The storm. The boy. Fragments came back. Jed licked his lips before attempting to speak again. He tried to focus on the boy. “Thank you.”
“Weren’t nothin’, Mister. ‘Specially after what you done for me.”
What had he done? The twister. The grave. He remembered now.
The girl, the nurse – she didn’t look old enough to be a nurse – was speaking again. “Is there someone we can contact for you?

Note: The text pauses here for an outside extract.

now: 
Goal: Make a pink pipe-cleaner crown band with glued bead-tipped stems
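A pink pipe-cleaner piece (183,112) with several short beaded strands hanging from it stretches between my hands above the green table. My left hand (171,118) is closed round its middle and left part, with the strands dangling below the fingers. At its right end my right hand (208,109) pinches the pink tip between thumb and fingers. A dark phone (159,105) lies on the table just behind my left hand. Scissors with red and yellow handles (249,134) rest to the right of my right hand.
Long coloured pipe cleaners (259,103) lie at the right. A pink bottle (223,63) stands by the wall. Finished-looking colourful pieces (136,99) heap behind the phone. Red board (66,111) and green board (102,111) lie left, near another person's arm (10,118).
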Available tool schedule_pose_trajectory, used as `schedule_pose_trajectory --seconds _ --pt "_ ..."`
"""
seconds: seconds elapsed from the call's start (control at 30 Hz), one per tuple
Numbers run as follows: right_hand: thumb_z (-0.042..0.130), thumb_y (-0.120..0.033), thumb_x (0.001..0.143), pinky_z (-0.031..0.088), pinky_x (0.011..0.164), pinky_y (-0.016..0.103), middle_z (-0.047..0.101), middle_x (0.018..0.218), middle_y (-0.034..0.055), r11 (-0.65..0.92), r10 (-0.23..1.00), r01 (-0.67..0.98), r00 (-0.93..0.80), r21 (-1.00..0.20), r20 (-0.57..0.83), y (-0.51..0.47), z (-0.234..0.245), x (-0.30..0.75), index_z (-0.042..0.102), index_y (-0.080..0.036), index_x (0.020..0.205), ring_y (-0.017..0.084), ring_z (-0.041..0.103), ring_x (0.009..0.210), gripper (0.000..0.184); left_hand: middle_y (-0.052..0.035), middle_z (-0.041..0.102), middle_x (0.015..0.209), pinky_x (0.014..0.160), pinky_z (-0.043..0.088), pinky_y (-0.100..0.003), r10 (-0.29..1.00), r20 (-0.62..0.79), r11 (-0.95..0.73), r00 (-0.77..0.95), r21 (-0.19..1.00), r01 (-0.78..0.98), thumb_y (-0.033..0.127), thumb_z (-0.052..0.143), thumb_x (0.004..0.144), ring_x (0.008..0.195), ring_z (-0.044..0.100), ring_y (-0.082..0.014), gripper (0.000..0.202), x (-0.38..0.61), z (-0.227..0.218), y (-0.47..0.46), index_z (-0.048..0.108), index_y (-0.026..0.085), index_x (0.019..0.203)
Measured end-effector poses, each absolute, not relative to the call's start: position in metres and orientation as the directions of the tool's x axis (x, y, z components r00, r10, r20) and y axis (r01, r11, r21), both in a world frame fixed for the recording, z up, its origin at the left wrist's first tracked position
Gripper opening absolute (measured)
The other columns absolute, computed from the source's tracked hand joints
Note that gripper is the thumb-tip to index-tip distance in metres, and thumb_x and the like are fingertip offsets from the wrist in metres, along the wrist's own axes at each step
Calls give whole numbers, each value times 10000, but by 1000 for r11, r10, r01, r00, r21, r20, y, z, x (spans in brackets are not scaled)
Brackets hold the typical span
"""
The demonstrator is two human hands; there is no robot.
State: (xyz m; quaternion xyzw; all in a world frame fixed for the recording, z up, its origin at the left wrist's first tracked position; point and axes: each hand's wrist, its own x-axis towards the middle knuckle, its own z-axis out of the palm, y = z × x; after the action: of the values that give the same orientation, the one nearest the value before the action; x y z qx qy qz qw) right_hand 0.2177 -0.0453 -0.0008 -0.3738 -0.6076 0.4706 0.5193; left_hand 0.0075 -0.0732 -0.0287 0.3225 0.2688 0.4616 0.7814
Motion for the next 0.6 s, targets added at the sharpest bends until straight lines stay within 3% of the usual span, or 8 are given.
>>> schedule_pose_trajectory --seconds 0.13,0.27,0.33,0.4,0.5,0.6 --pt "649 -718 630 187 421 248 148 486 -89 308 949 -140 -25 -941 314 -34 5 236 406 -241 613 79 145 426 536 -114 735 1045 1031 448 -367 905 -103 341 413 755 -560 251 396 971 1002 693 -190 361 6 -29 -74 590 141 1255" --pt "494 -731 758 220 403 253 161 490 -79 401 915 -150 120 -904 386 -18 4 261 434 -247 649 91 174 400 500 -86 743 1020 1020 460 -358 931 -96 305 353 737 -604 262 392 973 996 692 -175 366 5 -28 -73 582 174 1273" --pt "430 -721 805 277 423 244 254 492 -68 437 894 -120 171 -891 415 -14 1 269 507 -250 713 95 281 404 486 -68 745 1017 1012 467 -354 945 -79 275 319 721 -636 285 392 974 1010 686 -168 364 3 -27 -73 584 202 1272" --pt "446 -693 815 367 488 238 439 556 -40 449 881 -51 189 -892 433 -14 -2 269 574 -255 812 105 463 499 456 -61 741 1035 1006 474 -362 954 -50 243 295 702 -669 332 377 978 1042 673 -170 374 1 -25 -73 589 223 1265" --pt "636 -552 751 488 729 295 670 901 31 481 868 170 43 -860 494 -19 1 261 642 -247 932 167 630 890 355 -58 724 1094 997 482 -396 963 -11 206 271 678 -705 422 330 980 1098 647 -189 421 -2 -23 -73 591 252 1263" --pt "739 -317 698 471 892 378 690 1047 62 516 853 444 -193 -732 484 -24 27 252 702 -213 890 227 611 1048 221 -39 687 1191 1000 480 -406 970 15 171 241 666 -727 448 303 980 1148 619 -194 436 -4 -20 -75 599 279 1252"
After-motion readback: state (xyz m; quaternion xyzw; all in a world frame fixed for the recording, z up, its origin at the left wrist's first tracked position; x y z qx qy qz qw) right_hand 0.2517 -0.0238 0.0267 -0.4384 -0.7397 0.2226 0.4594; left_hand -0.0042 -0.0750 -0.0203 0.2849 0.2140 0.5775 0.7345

Let them know where you are, that you’re alright?”
Alright? He sure didn’t feel alright. He tried to nod his head, but quickly changed his mind. Did it hurt more to talk or move? He’d try talking again, quietly this time. “Heyes,” he managed to whisper.

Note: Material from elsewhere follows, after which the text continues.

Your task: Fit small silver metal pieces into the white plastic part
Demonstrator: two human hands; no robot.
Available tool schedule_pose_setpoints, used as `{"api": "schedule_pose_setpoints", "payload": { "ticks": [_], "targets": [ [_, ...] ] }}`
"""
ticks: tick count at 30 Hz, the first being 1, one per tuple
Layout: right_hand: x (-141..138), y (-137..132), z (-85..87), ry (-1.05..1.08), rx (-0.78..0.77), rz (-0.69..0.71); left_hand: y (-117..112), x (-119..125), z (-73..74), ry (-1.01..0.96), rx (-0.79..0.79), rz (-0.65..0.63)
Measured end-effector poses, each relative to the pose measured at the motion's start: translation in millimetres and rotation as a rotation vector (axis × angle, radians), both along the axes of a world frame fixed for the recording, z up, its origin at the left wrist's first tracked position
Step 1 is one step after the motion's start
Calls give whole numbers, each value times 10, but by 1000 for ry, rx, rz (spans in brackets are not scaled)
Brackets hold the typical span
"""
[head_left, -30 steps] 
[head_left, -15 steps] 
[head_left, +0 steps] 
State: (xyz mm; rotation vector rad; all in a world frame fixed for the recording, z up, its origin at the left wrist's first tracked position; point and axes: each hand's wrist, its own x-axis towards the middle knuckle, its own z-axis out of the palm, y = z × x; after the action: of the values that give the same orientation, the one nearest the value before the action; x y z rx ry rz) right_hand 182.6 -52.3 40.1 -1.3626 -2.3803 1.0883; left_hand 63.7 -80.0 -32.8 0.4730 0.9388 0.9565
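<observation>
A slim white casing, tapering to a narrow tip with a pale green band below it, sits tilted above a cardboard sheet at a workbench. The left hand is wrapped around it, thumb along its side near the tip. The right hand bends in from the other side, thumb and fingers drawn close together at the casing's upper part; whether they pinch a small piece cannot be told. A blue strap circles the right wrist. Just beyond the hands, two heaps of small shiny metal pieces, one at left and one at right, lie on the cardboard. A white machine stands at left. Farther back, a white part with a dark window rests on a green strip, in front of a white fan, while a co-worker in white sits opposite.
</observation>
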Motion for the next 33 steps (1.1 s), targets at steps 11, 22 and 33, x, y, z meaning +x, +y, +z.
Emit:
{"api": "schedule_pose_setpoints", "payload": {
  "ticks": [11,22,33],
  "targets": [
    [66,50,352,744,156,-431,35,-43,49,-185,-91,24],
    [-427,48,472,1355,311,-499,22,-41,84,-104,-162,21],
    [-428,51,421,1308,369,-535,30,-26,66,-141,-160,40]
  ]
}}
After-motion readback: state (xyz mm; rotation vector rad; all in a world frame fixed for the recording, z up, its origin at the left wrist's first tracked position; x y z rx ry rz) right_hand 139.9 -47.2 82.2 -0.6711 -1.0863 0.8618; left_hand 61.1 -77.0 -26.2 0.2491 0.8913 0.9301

“Your name is Heyes?” the girl/nurse asked.
But the man was closing his eyes again. This time he looked more comfortable as he slept. A good sign.
Sheridan – Tuesday
Heyes ran two worried hands through his hair before sitting back in the kitchen chair and accepting the cup of coffee Christina held toward him. “No. No news of Jed anyway. The station master confirmed that his train arrived in Goliad not long before the storm hit. It was a bad one, Christina.” He sipped from the cup as Christina joined him at the table. “Funny, the telegraph lines are still working. My messages got through.”
“To the Double J?”
“To the Double J, to the hospital, to the sheriff.”
“And no one has any information?”
“Don’t think they’ve gotten the telegram to the Double J yet, since it’s so far outside of town, but I heard back from the hospital and the sheriff.”
“Jed isn’t listed among the patients being treated at the hospital.”
“That’s good news then.”
Heyes shrugged. “Maybe. Sheriff says there’s no Jed Curry on his list either.”
“At the jail?”
Two tired, worried, eyes met Christina’s. “The sheriff’s list is for the morgue, Christina.”
Her hand flew to her mouth, as the finality of the word ‘morgue’ took its toll. She steadied her nerves, taking his hand between both of hers. “This is good news, Hannibal! Jed is NOT dead! And if he’s not at the hospital, then he’s safe!”
Heyes nodded and the two sat quietly, heads together. “Christina?”
She raised her head to meet his eyes.
“If the telegraph lines are working and Jed’s safe, then…”
Her whisper finished the question Heyes couldn’t voice. “Why hasn’t he contacted us?”
Goliad – Wednesday
“Mornin’, Caleb.” Jed opened his eyes the next morning, glad he was able to remember the name of the boy whose face hovered inches from his own.
“Nurse Nora!” Caleb yelled, sounding more like the whistle of a train to Curry’s ears. “He’s waked again!” the boy announced proudly, as if he himself had been the man’s healer.
“Good morning, Mr. Heyes!” The nurse smiled down at him as she reached behind her back to tie a fresh apron neatly in place. “How are you feeling this morning? I’ll get a breakfast tray and the doctor. I’ll be right back.”
Heyes? Why had she called him that? His head was still foggy and he wasn’t really hungry, just thirsty, but she was gone before he had a chance to speak.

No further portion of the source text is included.